Below this sentence is a listing; return exactly its lines from the one with "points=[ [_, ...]" to the one with "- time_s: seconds", both kept, and nothing more.

━━━━━━

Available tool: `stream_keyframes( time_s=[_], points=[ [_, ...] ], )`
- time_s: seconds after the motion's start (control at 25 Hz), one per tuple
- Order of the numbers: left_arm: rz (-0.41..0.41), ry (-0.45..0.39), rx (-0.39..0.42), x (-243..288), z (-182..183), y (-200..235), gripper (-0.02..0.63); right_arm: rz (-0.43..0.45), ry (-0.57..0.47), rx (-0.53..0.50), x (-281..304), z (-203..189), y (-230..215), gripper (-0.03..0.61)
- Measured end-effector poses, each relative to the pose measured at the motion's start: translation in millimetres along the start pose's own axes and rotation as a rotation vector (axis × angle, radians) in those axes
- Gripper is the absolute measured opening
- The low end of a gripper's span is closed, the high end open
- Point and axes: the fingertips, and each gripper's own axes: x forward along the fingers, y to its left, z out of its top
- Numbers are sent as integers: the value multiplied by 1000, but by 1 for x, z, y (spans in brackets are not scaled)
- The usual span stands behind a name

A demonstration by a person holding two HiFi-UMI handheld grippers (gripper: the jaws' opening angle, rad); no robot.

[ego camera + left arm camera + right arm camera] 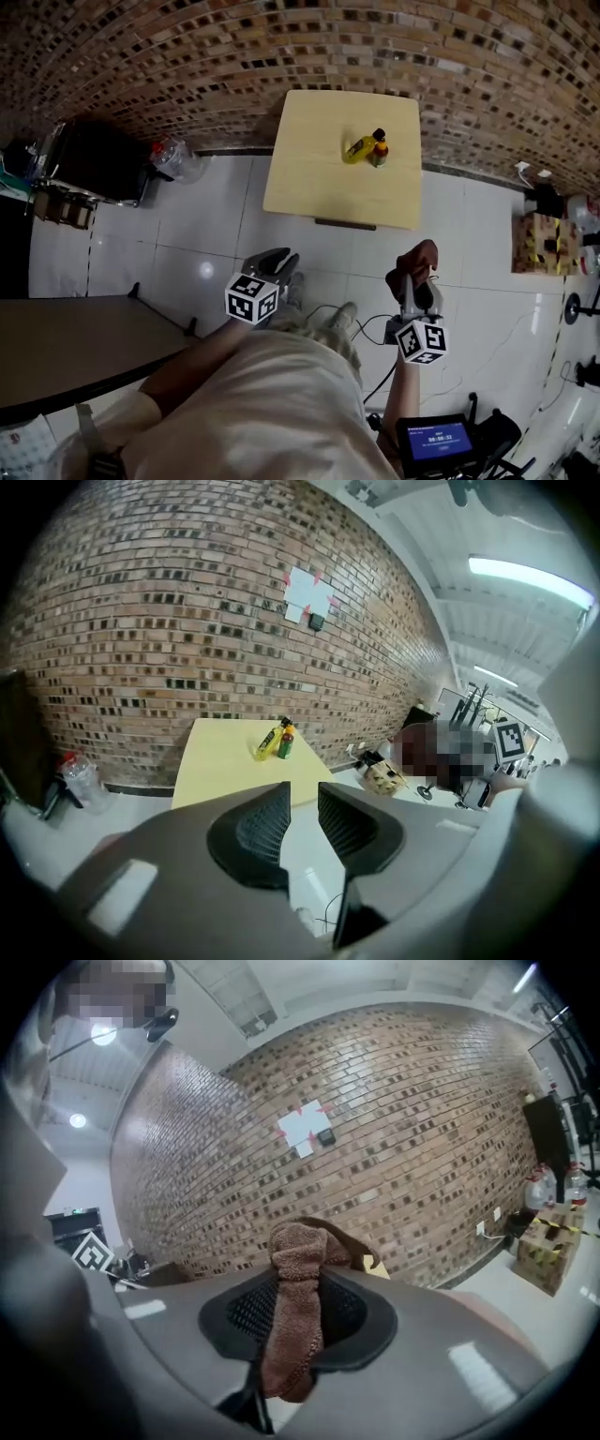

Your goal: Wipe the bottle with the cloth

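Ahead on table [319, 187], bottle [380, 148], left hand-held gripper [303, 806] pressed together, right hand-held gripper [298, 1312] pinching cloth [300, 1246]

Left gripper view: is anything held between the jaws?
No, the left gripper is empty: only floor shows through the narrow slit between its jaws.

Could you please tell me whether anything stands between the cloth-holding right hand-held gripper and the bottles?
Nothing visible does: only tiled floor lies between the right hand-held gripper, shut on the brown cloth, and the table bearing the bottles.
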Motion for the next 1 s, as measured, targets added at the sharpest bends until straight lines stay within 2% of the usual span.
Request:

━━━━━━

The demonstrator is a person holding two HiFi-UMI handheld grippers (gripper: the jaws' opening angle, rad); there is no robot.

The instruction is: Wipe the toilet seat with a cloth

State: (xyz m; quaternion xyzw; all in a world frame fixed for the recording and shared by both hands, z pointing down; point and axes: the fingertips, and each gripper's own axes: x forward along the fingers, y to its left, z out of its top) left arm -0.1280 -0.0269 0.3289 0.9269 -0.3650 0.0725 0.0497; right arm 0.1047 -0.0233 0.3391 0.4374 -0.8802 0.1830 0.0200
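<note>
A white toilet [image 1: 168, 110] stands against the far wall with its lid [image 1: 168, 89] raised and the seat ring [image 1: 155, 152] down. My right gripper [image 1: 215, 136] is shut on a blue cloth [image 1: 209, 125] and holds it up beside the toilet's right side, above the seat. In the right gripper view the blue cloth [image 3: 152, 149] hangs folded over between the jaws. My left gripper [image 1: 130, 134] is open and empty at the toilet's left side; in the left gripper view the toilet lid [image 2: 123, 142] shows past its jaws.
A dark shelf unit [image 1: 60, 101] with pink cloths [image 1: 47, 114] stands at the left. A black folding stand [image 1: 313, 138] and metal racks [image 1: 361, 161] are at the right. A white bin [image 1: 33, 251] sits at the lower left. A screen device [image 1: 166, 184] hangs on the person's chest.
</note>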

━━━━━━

### The completed task
Available tool: `stream_keyframes( time_s=[_], points=[ [_, ...] ], )`
- time_s: seconds after the motion's start (control at 25 Hz), one per tuple

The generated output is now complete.